- Your task -
Give back exactly the lines of the data below, starting with the line that has "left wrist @" and going on through the line that has "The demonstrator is".

Records from a dataset:
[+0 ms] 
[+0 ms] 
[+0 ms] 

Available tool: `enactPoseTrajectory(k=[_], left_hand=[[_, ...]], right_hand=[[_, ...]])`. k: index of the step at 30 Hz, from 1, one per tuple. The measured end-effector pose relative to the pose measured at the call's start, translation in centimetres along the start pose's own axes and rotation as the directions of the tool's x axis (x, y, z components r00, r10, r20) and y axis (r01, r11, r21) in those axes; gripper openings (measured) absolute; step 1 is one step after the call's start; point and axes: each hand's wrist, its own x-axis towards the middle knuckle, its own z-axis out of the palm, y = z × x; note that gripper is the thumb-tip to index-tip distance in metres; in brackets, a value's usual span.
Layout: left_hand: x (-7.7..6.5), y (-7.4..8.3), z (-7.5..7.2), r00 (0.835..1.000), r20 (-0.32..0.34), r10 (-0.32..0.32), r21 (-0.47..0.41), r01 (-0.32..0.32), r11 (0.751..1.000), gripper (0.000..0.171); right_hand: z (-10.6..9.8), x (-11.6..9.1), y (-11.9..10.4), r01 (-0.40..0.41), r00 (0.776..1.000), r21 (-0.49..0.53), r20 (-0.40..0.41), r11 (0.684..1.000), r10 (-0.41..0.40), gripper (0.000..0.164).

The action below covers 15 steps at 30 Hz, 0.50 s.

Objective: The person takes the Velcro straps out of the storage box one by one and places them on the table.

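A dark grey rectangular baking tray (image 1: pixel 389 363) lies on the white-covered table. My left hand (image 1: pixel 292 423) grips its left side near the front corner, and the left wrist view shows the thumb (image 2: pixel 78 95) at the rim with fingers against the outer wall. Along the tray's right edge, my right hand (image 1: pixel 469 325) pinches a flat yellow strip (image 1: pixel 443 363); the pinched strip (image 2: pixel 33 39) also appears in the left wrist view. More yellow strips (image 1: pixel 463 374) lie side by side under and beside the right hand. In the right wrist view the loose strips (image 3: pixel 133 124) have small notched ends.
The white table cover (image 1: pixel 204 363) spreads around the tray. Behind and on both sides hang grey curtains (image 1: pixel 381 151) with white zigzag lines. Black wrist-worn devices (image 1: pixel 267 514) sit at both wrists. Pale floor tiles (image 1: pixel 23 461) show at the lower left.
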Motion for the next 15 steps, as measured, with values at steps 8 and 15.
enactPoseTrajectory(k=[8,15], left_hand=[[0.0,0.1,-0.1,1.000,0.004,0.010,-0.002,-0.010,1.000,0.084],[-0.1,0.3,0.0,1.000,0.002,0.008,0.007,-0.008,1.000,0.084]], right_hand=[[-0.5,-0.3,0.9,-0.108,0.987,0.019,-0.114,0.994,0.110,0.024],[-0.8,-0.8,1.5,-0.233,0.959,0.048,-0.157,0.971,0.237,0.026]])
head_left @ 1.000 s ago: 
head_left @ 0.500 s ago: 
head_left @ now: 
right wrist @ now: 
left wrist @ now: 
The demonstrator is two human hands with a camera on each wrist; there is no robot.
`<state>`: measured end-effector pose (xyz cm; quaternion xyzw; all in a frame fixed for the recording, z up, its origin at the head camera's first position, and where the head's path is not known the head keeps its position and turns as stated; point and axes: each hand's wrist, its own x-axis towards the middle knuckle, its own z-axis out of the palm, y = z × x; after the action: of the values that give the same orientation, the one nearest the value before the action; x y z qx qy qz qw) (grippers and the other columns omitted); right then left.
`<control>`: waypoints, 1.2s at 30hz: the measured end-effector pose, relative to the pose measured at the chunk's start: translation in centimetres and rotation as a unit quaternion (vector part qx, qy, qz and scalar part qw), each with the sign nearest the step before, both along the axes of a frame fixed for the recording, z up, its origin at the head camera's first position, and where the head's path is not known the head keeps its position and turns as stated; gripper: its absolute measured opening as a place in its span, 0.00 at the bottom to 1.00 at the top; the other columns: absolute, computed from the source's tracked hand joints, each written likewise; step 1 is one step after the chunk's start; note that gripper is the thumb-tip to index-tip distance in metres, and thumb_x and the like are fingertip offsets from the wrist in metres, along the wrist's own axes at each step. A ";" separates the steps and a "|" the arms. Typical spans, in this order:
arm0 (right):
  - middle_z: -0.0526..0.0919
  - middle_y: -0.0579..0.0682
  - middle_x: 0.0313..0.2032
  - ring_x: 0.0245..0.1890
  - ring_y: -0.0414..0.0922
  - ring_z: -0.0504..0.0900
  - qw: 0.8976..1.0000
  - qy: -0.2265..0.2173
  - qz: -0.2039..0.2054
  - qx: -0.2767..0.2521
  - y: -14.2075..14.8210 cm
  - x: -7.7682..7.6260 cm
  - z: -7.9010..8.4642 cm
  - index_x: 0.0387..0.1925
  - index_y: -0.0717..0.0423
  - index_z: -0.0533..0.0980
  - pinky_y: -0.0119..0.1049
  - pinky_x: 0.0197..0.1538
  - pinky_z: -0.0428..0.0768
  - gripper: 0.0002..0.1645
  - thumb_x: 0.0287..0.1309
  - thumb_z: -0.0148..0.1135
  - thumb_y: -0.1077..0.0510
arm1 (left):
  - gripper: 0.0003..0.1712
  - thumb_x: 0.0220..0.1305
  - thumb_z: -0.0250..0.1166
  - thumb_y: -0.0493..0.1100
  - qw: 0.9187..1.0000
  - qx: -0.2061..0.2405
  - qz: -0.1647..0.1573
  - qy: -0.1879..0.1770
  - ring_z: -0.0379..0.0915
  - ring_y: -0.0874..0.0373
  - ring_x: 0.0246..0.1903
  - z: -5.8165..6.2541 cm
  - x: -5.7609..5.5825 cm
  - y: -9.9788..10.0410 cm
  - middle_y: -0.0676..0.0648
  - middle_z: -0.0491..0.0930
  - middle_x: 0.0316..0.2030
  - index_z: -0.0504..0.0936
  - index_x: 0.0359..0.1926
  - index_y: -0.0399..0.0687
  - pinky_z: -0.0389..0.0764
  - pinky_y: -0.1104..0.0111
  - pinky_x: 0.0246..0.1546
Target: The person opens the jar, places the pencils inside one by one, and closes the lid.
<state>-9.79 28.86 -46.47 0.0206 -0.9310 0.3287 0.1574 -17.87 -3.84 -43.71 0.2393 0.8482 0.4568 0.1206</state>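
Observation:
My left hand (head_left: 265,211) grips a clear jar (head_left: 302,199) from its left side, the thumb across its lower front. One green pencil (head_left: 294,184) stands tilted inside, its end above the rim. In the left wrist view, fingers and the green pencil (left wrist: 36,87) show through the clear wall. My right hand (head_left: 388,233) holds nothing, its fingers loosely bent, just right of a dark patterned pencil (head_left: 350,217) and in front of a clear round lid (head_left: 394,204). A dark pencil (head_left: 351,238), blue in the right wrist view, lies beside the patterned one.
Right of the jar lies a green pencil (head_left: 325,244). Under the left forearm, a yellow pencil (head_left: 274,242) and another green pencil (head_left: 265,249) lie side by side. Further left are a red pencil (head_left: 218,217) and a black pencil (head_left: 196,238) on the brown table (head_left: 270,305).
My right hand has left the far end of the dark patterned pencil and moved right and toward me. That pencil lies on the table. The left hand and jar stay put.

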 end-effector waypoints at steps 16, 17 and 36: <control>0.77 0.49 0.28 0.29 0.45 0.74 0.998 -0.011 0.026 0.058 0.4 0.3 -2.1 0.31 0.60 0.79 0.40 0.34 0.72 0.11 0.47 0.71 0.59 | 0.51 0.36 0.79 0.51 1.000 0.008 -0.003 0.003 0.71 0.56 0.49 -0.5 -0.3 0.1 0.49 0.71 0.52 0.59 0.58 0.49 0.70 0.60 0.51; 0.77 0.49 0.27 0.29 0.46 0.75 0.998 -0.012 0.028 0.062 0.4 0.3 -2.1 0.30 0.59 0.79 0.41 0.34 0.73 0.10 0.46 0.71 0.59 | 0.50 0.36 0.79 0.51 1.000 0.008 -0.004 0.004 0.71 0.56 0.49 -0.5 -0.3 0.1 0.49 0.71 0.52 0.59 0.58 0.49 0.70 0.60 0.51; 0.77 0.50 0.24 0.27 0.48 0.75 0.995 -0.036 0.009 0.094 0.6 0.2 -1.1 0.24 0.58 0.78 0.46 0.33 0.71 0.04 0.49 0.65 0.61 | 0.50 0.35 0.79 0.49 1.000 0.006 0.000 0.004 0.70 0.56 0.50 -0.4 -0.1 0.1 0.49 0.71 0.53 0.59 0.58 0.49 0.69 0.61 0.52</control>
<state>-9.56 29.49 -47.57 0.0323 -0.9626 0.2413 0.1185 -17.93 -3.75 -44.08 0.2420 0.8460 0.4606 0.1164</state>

- Written reply -
left wrist @ now: 
The demonstrator is two human hands with a camera on each wrist; there is no robot.

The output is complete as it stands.